▸ Exercise goal: Transcribe the listing below in full, exactly, with no images.

▸ Supplied material:
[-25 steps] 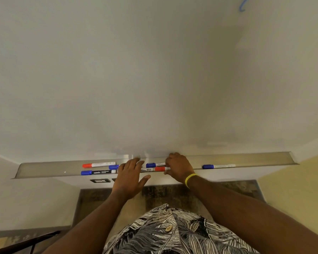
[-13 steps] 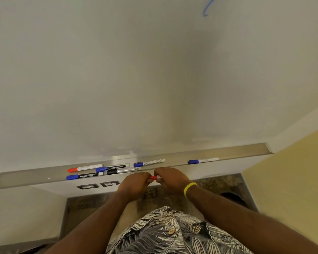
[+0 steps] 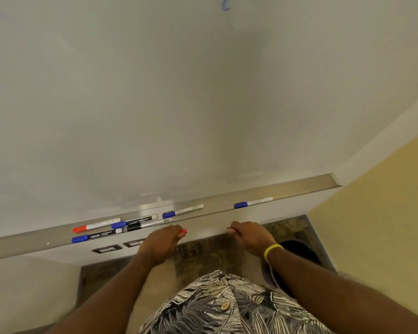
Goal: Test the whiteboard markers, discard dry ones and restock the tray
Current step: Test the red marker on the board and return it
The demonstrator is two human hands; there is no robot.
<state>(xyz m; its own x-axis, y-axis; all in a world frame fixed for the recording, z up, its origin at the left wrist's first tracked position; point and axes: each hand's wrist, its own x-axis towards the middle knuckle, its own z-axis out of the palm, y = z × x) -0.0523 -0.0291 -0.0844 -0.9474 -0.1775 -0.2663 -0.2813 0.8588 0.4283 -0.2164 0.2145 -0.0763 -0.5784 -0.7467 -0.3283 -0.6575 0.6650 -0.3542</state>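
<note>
While other markers (image 3: 94, 236) lie in the tray (image 3: 299, 189), a red cap (image 3: 184, 231) is gripped by the left hand (image 3: 161, 242), the uncapped marker (image 3: 229, 229) by the right hand (image 3: 249, 237).

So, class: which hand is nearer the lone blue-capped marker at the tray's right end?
Right. The right hand is just below the marker; the left hand is well off to its left.

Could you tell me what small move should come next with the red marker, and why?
Probably lift the right hand and draw a short stroke on the whiteboard. The left hand grips the red cap, apart from the marker, whose bare tip pokes from the right hand; no red mark shows on the board yet.
</note>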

▸ Answer to the exercise:
[-25 steps] 
[-13 steps] 
[+0 steps] 
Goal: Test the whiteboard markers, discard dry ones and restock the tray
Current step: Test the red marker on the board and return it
The demonstrator is two human hands; there is no robot.
<state>(xyz m; its own x-axis, y-axis; all in a world frame fixed for the recording, z up, its origin at the left wrist's first tracked position; point and axes: each hand's wrist, its own x-axis towards the middle knuckle, its own z-axis out of the palm, y = z × x) -0.0523 -0.0291 -0.0844 -0.9474 -0.1775 -0.2663 -0.2813 0.8588 0.4283 -0.2164 0.2145 -0.0763 -0.5784 -0.7467 -0.3283 -0.6575 0.6650 -0.3542</state>
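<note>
While other markers (image 3: 94, 236) lie in the tray (image 3: 299, 189), a red cap (image 3: 184, 231) is gripped by the left hand (image 3: 161, 242), the uncapped marker (image 3: 229, 229) by the right hand (image 3: 249, 237).

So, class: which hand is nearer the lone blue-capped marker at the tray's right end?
Right. The right hand is just below the marker; the left hand is well off to its left.

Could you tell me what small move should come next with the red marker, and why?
Probably lift the right hand and draw a short stroke on the whiteboard. The left hand grips the red cap, apart from the marker, whose bare tip pokes from the right hand; no red mark shows on the board yet.
</note>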

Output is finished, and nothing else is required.